# Can't take it anymore



## Slimmm (Jun 4, 2007)

I've been struggling with digestive problems all of my life. I'm IBS-C and also have severe bloating. I remember when someone asked me if I was pregnant in the 3rd grade. I am tiny, weigh 100 lbs, but look 7 months pregnant. I have tried EVERY diet and elimination plan over the last 20 yrs - from anti-candida to low carb to low glycemic to low fat. Nothing has helped except for the period that I ate like a bird when first diagnosed. I just can't live like that and right now I'm truly just sick and tired of the whole thing. I'm glad that my Zelmac will be arriving in about 1 1/2 weeks. At least that helped with the C, even if it didn't cure the bloating. When I'm so out of touch with my body and what it feels like to be normal, like right now, I don't even care anymore.
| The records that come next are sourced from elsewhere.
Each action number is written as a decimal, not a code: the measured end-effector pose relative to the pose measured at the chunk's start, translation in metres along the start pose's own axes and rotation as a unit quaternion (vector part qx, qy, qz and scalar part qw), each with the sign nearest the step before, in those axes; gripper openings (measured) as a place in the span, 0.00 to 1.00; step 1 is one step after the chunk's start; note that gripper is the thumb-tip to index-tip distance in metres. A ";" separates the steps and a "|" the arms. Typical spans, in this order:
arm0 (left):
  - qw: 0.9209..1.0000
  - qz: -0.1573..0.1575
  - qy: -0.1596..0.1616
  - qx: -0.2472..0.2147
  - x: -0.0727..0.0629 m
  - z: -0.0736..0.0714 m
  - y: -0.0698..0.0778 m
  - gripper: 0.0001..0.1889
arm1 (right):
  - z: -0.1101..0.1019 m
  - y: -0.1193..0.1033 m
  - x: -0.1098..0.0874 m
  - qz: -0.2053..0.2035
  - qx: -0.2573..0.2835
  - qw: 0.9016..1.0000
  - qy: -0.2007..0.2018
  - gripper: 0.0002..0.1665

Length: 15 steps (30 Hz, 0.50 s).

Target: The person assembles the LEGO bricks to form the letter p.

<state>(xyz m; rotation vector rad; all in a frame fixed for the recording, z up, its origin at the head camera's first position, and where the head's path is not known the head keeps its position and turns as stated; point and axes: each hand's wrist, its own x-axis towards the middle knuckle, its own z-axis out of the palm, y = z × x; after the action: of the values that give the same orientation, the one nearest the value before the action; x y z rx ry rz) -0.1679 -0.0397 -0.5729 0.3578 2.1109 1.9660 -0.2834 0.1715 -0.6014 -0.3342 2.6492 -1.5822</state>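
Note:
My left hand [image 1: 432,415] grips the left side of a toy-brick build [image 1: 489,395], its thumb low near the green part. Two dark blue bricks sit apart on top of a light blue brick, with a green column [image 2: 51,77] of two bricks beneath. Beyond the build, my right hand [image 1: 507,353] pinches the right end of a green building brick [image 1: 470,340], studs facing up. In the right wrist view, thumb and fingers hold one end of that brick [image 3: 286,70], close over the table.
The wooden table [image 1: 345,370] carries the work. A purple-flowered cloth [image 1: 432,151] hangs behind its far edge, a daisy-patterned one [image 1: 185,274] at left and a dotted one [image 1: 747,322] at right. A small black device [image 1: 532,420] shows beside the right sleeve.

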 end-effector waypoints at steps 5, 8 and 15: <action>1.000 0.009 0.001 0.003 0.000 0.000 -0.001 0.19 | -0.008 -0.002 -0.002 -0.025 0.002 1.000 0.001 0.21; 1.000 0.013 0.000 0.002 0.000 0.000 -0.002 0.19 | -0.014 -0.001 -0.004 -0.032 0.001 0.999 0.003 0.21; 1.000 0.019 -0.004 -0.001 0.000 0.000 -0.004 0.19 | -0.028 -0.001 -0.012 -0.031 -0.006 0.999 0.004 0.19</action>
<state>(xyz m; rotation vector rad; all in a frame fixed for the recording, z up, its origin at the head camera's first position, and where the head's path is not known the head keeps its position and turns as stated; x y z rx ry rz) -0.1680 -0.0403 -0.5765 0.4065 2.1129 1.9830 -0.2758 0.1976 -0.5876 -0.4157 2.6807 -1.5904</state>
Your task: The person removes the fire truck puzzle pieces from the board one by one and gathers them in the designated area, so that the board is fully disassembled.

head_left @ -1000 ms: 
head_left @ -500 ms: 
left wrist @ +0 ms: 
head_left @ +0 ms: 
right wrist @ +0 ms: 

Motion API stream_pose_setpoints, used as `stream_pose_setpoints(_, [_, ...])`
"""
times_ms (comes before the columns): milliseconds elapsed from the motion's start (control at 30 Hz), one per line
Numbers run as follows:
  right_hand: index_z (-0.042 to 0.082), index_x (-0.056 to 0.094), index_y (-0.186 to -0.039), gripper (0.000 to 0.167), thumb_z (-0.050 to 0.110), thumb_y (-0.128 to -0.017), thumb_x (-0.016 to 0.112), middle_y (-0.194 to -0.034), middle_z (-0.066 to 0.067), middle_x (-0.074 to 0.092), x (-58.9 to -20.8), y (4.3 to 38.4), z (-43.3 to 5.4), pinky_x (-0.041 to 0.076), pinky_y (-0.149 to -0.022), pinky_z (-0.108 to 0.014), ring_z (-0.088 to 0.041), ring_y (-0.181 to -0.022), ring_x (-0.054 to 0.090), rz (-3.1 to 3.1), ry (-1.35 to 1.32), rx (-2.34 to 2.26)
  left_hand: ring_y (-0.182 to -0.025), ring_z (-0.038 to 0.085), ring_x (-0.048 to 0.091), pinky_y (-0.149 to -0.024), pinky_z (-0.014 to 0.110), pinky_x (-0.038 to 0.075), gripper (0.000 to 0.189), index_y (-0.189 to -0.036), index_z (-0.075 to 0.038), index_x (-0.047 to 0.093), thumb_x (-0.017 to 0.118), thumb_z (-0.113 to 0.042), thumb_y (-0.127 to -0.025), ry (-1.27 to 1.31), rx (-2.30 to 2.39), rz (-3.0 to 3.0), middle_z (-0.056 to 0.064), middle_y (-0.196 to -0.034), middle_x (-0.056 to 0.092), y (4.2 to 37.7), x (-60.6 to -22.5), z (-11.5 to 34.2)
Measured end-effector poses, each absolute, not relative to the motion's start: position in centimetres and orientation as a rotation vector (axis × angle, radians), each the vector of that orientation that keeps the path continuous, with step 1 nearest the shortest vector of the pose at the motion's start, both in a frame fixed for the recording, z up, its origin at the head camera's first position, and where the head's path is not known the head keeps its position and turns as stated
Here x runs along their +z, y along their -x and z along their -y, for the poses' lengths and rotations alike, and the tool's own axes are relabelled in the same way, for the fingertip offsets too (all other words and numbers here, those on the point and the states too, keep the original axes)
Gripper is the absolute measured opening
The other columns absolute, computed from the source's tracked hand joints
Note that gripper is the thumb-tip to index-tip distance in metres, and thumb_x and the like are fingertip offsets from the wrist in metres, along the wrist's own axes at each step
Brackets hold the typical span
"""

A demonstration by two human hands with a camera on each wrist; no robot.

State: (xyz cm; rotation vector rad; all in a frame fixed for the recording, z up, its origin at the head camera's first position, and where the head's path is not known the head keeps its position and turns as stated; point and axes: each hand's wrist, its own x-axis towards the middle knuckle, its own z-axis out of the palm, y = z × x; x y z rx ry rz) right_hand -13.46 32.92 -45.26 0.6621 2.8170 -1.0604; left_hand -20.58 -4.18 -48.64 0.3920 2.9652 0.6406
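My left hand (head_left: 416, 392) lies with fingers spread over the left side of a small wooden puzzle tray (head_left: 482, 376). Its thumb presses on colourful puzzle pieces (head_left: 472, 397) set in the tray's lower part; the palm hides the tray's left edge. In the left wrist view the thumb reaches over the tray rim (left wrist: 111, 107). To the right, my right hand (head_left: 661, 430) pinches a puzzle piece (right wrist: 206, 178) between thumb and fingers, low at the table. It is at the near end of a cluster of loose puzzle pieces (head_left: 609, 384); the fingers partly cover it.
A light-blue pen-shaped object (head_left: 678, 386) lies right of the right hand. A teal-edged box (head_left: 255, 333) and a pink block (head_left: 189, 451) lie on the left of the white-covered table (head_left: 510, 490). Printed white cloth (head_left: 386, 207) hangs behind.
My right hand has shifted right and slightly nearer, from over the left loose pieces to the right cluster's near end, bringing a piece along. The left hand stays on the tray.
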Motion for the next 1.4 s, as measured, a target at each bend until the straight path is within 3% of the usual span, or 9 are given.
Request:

I made an appt with a naturopath, but know that she'll just put me on a restrictive elimination food plan, and I don't have the patience for it after all of these years. I can't even get to the gym because I'm so bloated. Also, when I'm this way, all I think about is food and how deprived I am. I have a business to run, a family, but find it difficult to concentrate.


----------



## goldiestar (Jun 10, 2007)

Slimmm,I hear your pain and struggle. A naturopath will probably recommend a cleansing program which will be a great start. I personally did do the "colonix" cleanse which helped eliminate my constipation, bloating, hemorrhoids and it actually helped keep my IBS under control. I did change my eating habits as well. DON'T GIVE UP! Just know that we are here to support you and know that you will make it through all this and find the solution that is right for you. For me it was starting with the cleanse and making gradual changes with my eating habits. It is a gradual process that will make a huge difference in your life as it did for me. Let me know how your doing.


----------



## Slimmm (Jun 4, 2007)

Hi Goldiestar,I have been using Bowtrol colon cleanser for about a week and I am feeling better (only as of yesterday). The bloating is better. I just wonder what will happen when I stop using the product. I am concerned about it becoming habit forming, so I'm glad that I'll be seeing a naturopath next week. For now, it works and I can breathe again, literally! Thank you for your support.


----------



## goldiestar (Jun 10, 2007)

Slimmm said:


> Hi Goldiestar,I have been using Bowtrol colon cleanser for about a week and I am feeling better (only as of yesterday). The bloating is better. I just wonder what will happen when I stop using the product. I am concerned about it becoming habit forming, so I'm glad that I'll be seeing a naturopath next week. For now, it works and I can breathe again, literally! Thank you for your support.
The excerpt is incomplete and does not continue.